### To do
Among the entries below, only the lines starting at the one with "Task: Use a" and ending at the one with "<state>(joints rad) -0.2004", both included, are to be printed exactly.

Segment Start: Records

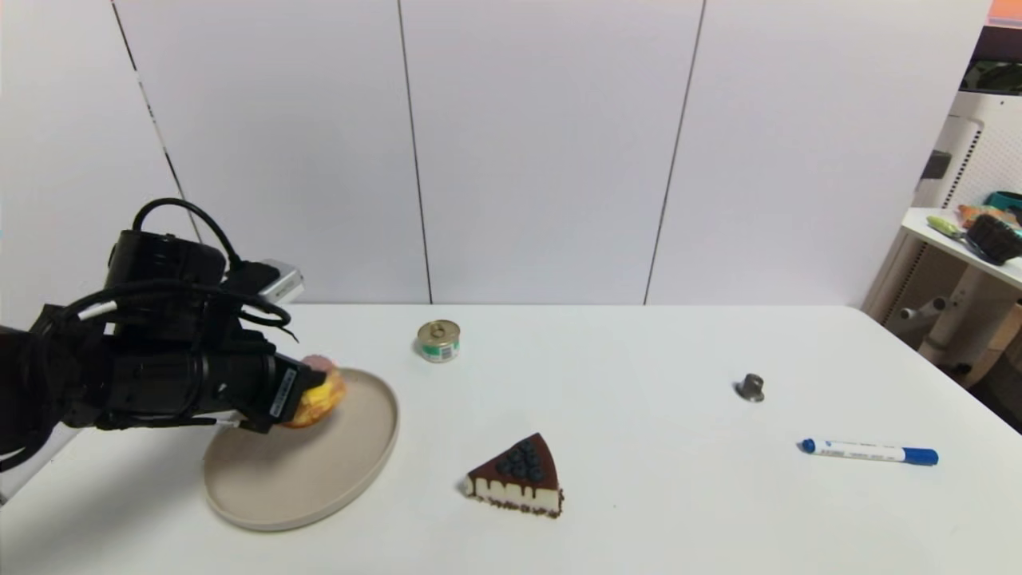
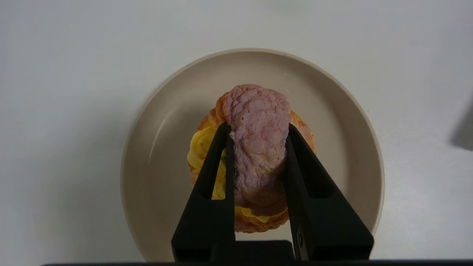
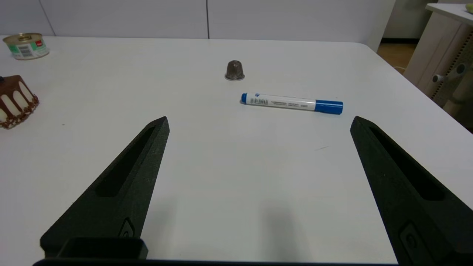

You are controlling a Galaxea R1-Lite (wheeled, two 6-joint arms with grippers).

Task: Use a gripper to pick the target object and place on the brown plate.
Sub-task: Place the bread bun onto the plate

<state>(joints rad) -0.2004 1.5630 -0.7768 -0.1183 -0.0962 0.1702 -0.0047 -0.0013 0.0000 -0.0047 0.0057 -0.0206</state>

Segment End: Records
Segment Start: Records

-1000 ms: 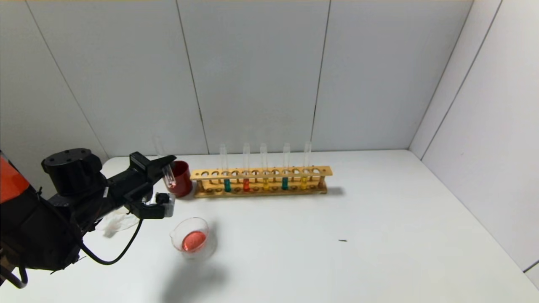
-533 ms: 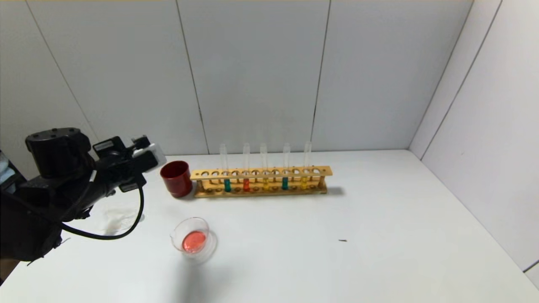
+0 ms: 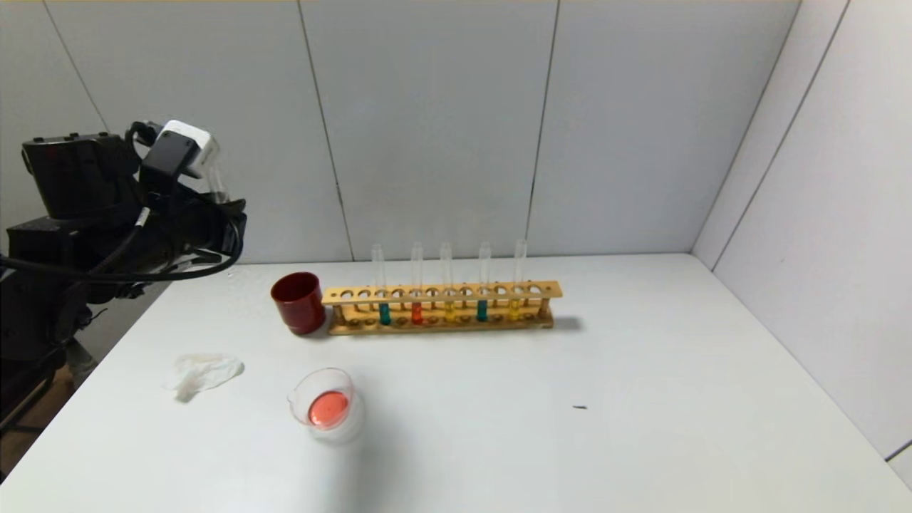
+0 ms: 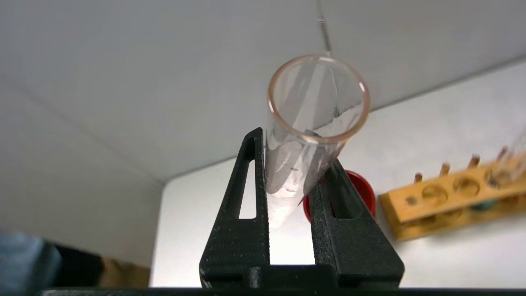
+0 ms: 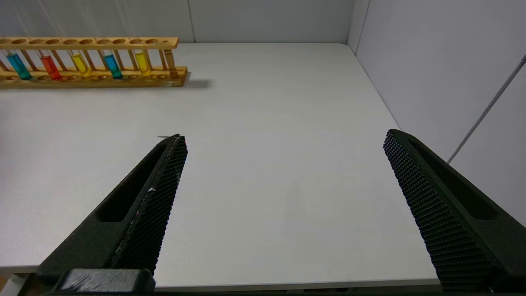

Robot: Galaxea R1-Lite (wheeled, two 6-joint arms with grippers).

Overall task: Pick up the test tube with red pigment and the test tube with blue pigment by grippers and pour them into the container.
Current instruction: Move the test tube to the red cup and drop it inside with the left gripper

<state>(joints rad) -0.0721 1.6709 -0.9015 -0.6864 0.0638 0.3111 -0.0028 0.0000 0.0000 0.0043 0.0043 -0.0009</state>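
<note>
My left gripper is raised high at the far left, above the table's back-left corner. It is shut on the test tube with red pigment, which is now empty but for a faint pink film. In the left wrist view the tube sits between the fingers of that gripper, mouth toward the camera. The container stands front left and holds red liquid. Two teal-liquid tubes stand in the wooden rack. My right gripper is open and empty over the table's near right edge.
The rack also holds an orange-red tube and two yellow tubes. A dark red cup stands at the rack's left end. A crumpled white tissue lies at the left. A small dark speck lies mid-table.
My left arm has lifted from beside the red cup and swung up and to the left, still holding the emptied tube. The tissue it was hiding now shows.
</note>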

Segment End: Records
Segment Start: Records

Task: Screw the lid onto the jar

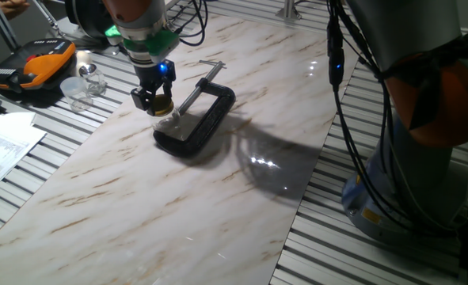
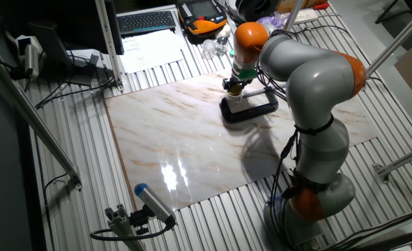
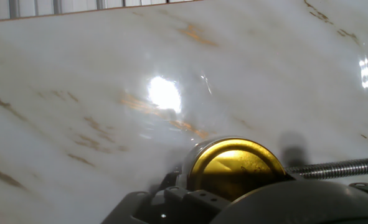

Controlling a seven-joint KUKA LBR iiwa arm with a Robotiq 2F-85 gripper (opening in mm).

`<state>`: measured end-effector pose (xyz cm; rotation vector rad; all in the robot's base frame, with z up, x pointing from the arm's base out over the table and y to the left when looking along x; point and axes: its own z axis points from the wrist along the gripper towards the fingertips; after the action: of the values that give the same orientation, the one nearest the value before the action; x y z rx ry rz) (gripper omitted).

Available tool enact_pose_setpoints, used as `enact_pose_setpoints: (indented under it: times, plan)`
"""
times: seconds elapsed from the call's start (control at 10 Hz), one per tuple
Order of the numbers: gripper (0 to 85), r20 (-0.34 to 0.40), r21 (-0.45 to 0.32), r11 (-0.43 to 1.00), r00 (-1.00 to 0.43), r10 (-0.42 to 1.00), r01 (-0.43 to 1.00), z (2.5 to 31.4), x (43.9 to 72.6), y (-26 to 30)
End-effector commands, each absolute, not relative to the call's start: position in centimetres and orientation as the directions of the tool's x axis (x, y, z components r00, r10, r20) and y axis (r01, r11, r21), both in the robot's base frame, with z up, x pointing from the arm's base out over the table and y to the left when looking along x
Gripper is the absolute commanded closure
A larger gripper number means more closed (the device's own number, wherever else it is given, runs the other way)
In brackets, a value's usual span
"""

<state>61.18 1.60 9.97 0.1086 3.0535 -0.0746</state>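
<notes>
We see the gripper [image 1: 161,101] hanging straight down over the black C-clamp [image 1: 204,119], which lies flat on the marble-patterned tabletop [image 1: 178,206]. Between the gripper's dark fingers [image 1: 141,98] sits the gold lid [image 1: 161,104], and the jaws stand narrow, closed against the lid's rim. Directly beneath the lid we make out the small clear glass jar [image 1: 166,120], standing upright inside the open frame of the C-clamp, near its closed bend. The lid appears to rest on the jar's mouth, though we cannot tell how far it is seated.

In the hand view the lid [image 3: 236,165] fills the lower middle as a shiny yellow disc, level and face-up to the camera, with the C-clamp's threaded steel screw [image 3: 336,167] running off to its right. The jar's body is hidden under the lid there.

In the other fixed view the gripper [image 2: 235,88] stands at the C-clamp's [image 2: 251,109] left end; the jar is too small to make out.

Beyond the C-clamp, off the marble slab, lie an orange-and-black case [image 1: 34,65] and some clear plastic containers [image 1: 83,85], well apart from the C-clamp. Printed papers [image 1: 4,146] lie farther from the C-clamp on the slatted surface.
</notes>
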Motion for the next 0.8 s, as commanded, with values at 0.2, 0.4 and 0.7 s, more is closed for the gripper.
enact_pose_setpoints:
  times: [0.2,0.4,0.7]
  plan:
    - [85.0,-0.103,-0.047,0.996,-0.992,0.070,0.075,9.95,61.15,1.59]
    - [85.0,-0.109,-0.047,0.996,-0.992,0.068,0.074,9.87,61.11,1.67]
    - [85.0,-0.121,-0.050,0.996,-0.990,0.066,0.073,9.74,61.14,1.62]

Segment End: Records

### Reply
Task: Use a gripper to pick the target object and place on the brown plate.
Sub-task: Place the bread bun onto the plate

<state>(joints rad) -0.2004 1.5630 -0.7768 -0.1183 -0.0962 0.1702 -0.0047 -0.0013 0.0000 -0.0047 0.0057 -0.0206</state>

This finishes the answer.